Your task is to quote the records from their first line through the line containing "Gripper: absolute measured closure", with nothing added or left out.
----------
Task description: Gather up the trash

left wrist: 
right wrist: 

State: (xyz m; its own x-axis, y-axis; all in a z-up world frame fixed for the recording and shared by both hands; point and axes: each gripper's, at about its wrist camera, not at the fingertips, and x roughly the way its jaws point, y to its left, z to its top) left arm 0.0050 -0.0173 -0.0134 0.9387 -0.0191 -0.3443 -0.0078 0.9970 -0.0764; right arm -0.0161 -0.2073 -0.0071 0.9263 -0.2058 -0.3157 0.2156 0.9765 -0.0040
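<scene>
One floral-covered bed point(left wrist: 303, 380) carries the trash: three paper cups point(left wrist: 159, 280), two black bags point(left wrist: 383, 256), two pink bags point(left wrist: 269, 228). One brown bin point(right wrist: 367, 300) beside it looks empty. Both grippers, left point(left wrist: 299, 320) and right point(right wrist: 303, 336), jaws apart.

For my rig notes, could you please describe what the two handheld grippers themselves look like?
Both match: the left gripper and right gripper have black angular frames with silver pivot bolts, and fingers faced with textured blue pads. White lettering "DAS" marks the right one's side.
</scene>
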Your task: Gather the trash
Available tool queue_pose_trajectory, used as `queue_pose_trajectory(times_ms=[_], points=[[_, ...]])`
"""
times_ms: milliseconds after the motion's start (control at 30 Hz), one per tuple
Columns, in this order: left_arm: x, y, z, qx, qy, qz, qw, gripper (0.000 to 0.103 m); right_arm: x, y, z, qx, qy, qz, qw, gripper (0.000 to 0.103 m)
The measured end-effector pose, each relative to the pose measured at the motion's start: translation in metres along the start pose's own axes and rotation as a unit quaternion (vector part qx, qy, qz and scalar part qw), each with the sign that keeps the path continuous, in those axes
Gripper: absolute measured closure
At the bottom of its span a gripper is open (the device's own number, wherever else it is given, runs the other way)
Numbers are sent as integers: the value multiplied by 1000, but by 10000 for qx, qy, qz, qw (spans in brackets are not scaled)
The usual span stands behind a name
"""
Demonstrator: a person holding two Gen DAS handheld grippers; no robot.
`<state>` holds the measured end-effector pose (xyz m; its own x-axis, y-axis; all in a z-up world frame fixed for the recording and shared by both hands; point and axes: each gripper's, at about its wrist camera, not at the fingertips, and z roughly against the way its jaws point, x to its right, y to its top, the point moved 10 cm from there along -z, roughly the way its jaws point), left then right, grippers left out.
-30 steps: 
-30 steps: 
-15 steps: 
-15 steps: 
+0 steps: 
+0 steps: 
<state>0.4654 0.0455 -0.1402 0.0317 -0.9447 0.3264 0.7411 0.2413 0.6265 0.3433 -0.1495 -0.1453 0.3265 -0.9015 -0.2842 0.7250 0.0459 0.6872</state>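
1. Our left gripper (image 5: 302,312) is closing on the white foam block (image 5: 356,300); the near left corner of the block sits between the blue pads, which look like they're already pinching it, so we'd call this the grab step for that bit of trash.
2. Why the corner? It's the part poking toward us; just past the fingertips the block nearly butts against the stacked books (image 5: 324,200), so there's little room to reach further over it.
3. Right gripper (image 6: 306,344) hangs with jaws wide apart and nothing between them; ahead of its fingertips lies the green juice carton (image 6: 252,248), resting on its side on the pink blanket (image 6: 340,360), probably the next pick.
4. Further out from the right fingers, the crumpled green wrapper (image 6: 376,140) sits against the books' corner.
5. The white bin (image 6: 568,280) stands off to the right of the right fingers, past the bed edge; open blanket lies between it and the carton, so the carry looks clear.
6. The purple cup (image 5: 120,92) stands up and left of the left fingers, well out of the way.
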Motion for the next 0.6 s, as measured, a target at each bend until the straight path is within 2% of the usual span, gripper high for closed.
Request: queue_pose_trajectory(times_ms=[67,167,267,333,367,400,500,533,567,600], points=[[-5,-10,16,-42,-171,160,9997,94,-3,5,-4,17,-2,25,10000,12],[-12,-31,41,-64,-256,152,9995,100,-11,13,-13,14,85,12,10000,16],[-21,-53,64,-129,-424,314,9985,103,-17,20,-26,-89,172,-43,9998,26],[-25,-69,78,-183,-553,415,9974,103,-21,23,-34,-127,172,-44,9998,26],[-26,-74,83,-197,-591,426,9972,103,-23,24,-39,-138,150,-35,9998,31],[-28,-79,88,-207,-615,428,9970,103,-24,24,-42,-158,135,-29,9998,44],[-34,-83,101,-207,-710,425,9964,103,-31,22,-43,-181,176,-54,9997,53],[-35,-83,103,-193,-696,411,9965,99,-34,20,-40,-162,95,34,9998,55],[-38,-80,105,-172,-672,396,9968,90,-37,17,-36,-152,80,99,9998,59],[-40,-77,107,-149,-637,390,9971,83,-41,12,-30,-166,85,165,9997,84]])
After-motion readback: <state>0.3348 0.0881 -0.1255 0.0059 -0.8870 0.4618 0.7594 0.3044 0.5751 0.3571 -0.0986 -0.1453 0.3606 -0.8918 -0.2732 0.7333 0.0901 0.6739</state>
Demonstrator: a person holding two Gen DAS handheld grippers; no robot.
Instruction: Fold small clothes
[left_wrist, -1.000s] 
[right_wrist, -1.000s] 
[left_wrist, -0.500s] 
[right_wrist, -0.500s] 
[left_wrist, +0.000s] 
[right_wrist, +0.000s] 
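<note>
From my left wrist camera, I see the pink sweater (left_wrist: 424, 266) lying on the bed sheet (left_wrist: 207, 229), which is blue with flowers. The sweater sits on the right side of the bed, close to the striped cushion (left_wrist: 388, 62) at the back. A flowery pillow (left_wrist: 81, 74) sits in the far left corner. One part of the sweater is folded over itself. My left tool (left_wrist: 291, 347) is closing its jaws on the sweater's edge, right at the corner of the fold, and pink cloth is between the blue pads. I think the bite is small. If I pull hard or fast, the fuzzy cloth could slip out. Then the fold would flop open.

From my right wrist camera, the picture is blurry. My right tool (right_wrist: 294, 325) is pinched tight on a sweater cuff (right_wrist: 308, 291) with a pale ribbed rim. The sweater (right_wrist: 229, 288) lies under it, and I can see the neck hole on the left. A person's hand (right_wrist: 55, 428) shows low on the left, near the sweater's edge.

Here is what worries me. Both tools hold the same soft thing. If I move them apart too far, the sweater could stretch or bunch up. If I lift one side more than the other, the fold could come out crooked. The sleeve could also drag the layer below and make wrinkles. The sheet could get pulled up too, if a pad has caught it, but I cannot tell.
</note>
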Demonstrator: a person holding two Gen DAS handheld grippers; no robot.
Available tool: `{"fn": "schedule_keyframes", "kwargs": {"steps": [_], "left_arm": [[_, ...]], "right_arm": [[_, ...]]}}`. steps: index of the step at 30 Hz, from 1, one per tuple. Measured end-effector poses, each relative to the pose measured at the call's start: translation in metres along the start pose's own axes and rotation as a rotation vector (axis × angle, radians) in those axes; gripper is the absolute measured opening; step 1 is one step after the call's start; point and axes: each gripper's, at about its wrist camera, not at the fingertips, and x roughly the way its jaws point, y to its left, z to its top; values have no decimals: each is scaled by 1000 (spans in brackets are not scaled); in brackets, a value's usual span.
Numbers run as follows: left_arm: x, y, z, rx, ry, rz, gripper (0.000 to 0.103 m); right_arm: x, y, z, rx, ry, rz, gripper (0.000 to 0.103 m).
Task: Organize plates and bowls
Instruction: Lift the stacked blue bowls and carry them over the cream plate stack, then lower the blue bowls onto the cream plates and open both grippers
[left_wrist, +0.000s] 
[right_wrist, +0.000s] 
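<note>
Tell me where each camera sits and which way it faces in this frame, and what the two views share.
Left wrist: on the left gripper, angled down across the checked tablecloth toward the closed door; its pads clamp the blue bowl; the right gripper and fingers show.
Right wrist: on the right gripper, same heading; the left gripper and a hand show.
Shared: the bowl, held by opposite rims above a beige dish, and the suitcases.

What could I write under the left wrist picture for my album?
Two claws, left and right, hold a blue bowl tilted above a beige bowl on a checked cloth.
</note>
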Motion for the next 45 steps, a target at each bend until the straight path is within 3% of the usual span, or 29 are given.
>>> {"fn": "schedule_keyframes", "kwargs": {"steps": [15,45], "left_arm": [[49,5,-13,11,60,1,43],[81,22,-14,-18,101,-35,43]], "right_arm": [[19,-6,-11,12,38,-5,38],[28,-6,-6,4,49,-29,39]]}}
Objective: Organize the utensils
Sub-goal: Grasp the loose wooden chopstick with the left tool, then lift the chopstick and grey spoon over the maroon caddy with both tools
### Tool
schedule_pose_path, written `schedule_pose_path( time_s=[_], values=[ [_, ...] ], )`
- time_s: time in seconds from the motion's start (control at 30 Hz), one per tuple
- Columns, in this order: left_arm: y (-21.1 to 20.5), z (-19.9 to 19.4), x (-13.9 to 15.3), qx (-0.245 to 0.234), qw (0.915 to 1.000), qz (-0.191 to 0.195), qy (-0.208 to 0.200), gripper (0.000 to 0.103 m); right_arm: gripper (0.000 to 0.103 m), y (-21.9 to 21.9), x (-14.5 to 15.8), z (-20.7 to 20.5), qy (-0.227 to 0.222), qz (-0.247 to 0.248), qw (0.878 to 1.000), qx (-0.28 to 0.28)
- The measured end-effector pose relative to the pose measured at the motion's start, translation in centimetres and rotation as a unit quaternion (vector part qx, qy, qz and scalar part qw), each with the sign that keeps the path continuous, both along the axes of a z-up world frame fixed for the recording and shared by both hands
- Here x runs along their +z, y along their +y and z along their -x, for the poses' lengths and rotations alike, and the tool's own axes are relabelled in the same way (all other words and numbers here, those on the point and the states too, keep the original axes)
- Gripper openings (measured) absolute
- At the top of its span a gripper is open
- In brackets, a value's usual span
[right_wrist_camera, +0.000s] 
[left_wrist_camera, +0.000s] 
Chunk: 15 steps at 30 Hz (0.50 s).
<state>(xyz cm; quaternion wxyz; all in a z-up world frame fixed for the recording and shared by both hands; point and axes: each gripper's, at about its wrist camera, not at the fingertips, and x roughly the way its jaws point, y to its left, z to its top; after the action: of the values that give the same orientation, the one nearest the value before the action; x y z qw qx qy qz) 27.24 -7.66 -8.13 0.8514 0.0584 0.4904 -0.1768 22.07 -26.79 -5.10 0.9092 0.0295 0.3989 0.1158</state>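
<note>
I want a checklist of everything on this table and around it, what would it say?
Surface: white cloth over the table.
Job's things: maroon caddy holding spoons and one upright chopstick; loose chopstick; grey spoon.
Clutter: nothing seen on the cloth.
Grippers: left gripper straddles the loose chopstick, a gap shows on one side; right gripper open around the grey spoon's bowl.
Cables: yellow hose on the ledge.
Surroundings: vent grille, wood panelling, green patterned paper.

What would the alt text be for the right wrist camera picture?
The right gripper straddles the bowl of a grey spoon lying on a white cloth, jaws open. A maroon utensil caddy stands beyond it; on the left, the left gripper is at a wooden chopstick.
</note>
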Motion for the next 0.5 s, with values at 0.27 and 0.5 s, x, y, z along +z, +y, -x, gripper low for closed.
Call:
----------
# SOLUTION TO THIS TASK
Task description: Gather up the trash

left wrist: 
right wrist: 

State: (xyz m; its own x-axis, y-axis; all in a z-up world frame fixed for the recording and shared by both hands; point and axes: each gripper's, at about its wrist camera, not at the fingertips, and x roughly the way its jaws point, y to its left, z to its top) left arm 0.0050 -0.0173 -0.0134 0.9387 -0.0191 -0.3443 -0.0078 0.9970 -0.0764; right arm -0.0161 -0.2073 -0.0071 0.9263 -0.2058 -0.3157 0.2156 0.9765 -0.0040
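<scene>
One floral-covered bed point(left wrist: 303, 380) carries the trash: three paper cups point(left wrist: 159, 280), two black bags point(left wrist: 383, 256), two pink bags point(left wrist: 269, 228). One brown bin point(right wrist: 367, 300) beside it looks empty. Both grippers, left point(left wrist: 299, 320) and right point(right wrist: 303, 336), jaws apart.

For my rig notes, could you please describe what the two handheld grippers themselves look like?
Both match: the left gripper and right gripper have black angular frames with silver pivot bolts, and fingers faced with textured blue pads. White lettering "DAS" marks the right one's side.
</scene>
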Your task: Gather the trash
Available tool queue_pose_trajectory, used as `queue_pose_trajectory(times_ms=[_], points=[[_, ...]])`
"""
times_ms: milliseconds after the motion's start (control at 30 Hz), one per tuple
Columns, in this order: left_arm: x, y, z, qx, qy, qz, qw, gripper (0.000 to 0.103 m); right_arm: x, y, z, qx, qy, qz, qw, gripper (0.000 to 0.103 m)
The measured end-effector pose, each relative to the pose measured at the motion's start: translation in metres along the start pose's own axes and rotation as a unit quaternion (vector part qx, qy, qz and scalar part qw), each with the sign that keeps the path continuous, in those axes
Gripper: absolute measured closure

The exercise is done; no more work remains.